Pollution is shrinking penises and messing up women’s fertility, according to study
There are several reasons why we should take care of the environment. Here’s an addition to the list: pollution can affect a person’s fertility—including the size of the human penis.
In her book "Count Down: How Our Modern World Is Threatening Sperm Counts, Altering Male and Reproductive Development, and Imperiling the Future of the Human Race," Dr. Shanna H. Swan wrote that our pollutants in the environment and our use of industrial chemicals in everyday products are tied to lower sperm count and smaller penises.
Swan, an environmental and reproductive epidemiologist, previously co-authored a study in 2017 where she found that sperm count among men fell by a staggering 50% from 1973 to 2011.
In her new book, Swan wrote that the reason for the current low sperm is the chemicals in our environment, as well as our “unhealthy practices in our modern world.”
“(These are) causing various degrees of reproductive havoc,” Swan wrote in her book, as published by Vice.
Chemicals, pollutants, and our unhealthy practices don’t just affect sperm count.

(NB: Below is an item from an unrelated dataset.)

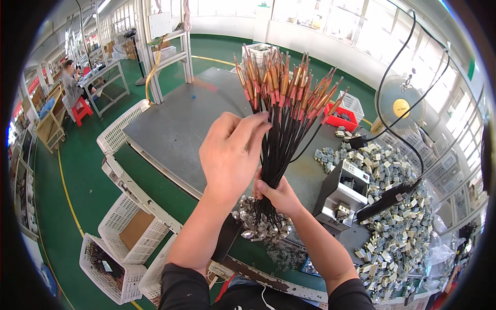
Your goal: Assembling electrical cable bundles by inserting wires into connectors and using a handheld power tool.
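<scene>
A thick bundle of black wires (pixel 279 139) stands upright in front of me, fanning out toward its top. Copper-coloured tubes (pixel 284 80) with red sleeves cap the upper ends, while shiny silver metal pieces (pixel 266 227) cluster at the lower ends. My right hand (pixel 276 194) is wrapped round the lower part of the bundle. Higher up, my left hand (pixel 230 150) has its fingers bent and drawn together at the bundle's left side, just under the red sleeves. What lies between those fingertips is hidden.
A grey worktable (pixel 175 129) lies under the bundle. To the right are a small metal machine (pixel 343 194), a heap of small grey-and-cream parts (pixel 398 227) and a red tray (pixel 341 120). A fan (pixel 402 106) stands behind; white crates (pixel 126 232) sit at the lower left.
</scene>
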A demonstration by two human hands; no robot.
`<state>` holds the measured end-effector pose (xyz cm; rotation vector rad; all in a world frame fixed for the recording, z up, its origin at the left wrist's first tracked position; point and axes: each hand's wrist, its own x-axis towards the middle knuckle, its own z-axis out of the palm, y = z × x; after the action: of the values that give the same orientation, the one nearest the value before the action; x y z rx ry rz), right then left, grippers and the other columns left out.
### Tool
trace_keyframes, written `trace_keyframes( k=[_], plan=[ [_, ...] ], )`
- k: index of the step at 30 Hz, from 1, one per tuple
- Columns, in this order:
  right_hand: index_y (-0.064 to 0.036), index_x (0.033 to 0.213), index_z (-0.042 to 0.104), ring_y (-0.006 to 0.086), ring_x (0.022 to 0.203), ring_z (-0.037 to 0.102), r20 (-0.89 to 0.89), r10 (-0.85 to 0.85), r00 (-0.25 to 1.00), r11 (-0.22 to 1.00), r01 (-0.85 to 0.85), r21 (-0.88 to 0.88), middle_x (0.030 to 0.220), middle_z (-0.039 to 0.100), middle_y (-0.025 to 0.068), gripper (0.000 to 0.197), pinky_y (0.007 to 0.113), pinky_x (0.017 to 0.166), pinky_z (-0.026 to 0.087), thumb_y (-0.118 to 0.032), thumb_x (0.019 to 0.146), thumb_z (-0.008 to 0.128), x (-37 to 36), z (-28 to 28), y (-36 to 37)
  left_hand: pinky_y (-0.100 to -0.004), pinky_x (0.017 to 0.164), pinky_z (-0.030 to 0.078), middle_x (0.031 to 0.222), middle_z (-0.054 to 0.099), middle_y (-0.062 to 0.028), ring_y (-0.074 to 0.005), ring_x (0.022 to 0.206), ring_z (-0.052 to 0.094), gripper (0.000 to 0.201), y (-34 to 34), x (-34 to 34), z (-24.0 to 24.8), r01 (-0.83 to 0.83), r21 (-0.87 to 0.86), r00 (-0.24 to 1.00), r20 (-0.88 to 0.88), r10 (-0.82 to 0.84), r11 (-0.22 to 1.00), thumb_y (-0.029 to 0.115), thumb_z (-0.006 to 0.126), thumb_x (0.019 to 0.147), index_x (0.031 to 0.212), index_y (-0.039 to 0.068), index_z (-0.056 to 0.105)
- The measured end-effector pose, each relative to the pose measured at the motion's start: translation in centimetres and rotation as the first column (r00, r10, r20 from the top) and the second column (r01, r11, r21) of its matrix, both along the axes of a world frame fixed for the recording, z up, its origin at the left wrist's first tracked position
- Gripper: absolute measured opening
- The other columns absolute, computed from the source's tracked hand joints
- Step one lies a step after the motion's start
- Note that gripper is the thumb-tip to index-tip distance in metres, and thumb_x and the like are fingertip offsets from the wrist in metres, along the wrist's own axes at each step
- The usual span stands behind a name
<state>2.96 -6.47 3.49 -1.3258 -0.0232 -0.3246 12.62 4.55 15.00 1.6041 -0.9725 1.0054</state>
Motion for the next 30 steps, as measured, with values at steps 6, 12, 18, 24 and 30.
trace_keyframes(
  k=[6,12,18,24,30],
  plan=[
    [-0.0033,0.109,0.049,0.0093,0.069,0.052,0.013,-0.007,1.000,0.999,0.008,-0.052,0.079,0.052,-0.0004,0.023,0.027,0.064,0.046,-0.017,0.098,0.065,0.1,0.2,0.1,-0.0346,0.054,0.043,0.066,0.058,-0.0064,-0.0210,0.053,0.052,0.019,0.7,-0.7,2.4,0.140,0.155,0.961,-0.261,-0.096,0.978,0.018,0.075,0.082,0.098,0.008,0.073],
    [-0.0025,0.105,0.047,0.0125,0.069,0.052,-0.010,-0.040,0.999,0.994,0.039,-0.105,0.073,0.050,0.0014,0.022,0.030,0.068,0.047,-0.019,0.100,0.060,0.2,0.5,0.0,-0.0373,0.058,0.047,0.068,0.064,-0.0103,-0.0258,0.058,0.061,0.020,0.9,0.3,3.8,0.312,0.230,0.834,-0.531,-0.150,0.922,0.024,0.069,0.087,0.099,0.008,0.073],
    [-0.0031,0.109,0.046,0.0120,0.069,0.052,-0.016,-0.047,0.999,0.994,0.046,-0.095,0.077,0.050,0.0017,0.021,0.030,0.068,0.048,-0.015,0.100,0.061,0.3,0.3,0.0,-0.0339,0.054,0.040,0.061,0.053,-0.0069,-0.0183,0.055,0.048,0.018,0.3,0.8,3.6,0.328,0.168,0.855,-0.471,-0.217,0.929,0.020,0.068,0.088,0.099,0.005,0.072],
    [-0.0033,0.110,0.045,0.0111,0.069,0.053,-0.021,-0.082,0.996,0.988,0.079,-0.131,0.079,0.051,0.0013,0.021,0.030,0.067,0.048,-0.014,0.100,0.060,0.5,0.3,-0.1,-0.0319,0.051,0.037,0.057,0.050,-0.0056,-0.0146,0.049,0.045,0.015,-0.4,0.7,3.7,0.299,0.194,0.878,-0.440,-0.190,0.934,0.015,0.067,0.088,0.096,0.002,0.069],
    [-0.0034,0.108,0.047,0.0107,0.067,0.052,0.000,-0.114,0.993,0.989,0.114,-0.098,0.076,0.051,0.0001,0.019,0.029,0.066,0.047,-0.014,0.100,0.061,0.1,0.4,0.6,-0.0283,0.058,0.048,0.067,0.060,-0.0073,-0.0200,0.055,0.057,0.012,-0.9,0.2,2.4,0.183,0.139,0.954,-0.265,-0.142,0.973,0.010,0.062,0.088,0.096,0.001,0.060]
  ],
)
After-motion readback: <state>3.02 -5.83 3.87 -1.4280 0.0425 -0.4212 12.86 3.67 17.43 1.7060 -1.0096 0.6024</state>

They also affect semen quality and women’s fertility. These can lead to the shrinking of penis size and the volume of the testes.
To illustrate it further, Swan wrote that somewhere in the world an average woman in her 20s is less fertile than her grandmother, while a man might have a lower sperm count than his grandfather.
Swan considers this a “global existential crisis.”
“The current state of reproductive affairs can’t continue much longer without threatening human survival. Of five possible criteria for what makes a species endangered, only one needs to be met; the current state of affairs for humans meets at least three,” she wrote.